You’re going to have to lay it all out to him and see how he reacts. That will determine what you want to do moving forward. If he brushes you off or gets angry, then it’s time to start looking for alternative housing arrangements and, I hate to say it, probably think about meeting a divorce lawyer. If he accepts your position, apologises for moving her in without your consent, and you then come up with a joint plan for getting her out, then there may be hope of salvaging things.
**You need to talk to each other.** Then plan your next moves according to his response.
You don’t want to hear this, but this may be the beginning of your husband’s family staying with you. I can’t tell you how many uncle’s, aunts, cousins, and my grandparents all stayed with us at some point when I was a child. We were the first place you stayed when you came to California or out west.
I frankly don’t know how my mom coped with all the people coming and going over about 13 years. It finally stopped when my parents bought a house and moved. It was like, oh, we don’t want to stay there.
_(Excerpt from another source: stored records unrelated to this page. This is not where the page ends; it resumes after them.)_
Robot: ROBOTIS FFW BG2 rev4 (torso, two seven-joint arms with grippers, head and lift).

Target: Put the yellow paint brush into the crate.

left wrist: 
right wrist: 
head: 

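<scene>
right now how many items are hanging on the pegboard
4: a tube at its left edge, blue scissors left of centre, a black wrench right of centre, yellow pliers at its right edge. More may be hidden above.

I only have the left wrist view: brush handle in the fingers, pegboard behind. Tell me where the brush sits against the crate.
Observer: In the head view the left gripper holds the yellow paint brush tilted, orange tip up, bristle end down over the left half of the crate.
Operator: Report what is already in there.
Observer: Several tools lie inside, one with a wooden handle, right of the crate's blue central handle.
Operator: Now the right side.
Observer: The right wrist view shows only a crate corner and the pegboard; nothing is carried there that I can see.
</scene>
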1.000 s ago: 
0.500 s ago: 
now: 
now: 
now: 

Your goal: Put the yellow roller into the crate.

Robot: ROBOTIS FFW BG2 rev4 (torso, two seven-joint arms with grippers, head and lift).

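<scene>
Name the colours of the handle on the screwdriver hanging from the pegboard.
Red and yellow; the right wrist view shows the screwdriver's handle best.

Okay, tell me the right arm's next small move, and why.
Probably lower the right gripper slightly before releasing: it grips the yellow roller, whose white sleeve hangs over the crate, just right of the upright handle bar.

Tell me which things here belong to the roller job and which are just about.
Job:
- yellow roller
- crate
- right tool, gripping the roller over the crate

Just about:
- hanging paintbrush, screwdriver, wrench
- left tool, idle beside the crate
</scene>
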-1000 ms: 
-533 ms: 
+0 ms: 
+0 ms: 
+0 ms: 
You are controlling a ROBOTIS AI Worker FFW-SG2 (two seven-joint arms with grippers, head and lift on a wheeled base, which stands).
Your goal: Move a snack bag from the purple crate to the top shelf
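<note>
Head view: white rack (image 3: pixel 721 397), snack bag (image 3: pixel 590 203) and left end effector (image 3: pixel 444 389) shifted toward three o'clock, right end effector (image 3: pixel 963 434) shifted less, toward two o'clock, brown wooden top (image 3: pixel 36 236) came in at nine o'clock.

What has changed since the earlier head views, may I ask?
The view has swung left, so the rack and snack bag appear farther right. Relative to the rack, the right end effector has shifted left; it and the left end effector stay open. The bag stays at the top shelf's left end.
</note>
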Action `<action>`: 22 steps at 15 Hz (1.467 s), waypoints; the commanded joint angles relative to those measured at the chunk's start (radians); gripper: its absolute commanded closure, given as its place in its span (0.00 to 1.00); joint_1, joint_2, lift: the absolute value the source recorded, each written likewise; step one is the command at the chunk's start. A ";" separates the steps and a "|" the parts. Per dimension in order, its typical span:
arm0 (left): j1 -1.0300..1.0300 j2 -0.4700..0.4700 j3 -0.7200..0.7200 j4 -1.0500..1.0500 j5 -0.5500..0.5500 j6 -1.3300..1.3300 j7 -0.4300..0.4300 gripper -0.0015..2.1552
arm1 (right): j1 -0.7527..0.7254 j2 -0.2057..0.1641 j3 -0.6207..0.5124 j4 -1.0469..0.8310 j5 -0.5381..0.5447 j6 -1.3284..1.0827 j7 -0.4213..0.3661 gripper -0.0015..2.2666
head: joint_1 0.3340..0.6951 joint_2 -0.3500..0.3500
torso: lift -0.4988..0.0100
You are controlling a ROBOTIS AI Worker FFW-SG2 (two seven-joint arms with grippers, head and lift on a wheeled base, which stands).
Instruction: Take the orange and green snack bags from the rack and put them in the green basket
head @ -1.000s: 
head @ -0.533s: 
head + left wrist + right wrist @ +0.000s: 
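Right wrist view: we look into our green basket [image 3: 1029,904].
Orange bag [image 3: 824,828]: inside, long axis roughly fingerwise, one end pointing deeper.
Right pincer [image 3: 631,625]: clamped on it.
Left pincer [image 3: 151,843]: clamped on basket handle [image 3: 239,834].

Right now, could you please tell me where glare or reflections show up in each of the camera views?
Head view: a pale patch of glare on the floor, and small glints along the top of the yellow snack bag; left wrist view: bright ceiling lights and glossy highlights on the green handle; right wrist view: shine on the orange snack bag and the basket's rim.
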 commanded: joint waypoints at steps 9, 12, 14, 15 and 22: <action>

I’m going to take a different approach. You are already in this situation, the would have, could have, and should have have already happened. You can’t change that. You have got a month of this awkwardness then it’s over, and things will be back to normal. My question is, are you willing to give up your normal permanently? Is it worth it, will you be losing more than what you’d gain in the short term? If you leave it is very possible it is a line you can’t uncross and he will not take you back.
you told him you didn’t want this but he did it anyway?? I would go stay at a hotel. If this isn’t the first time he’s seen your need for time spent away from social situations then I would be leaving. He can’t absolve his guilt with sacrificing you! He can meet his sister weekly for lunch if he wants to be in her life!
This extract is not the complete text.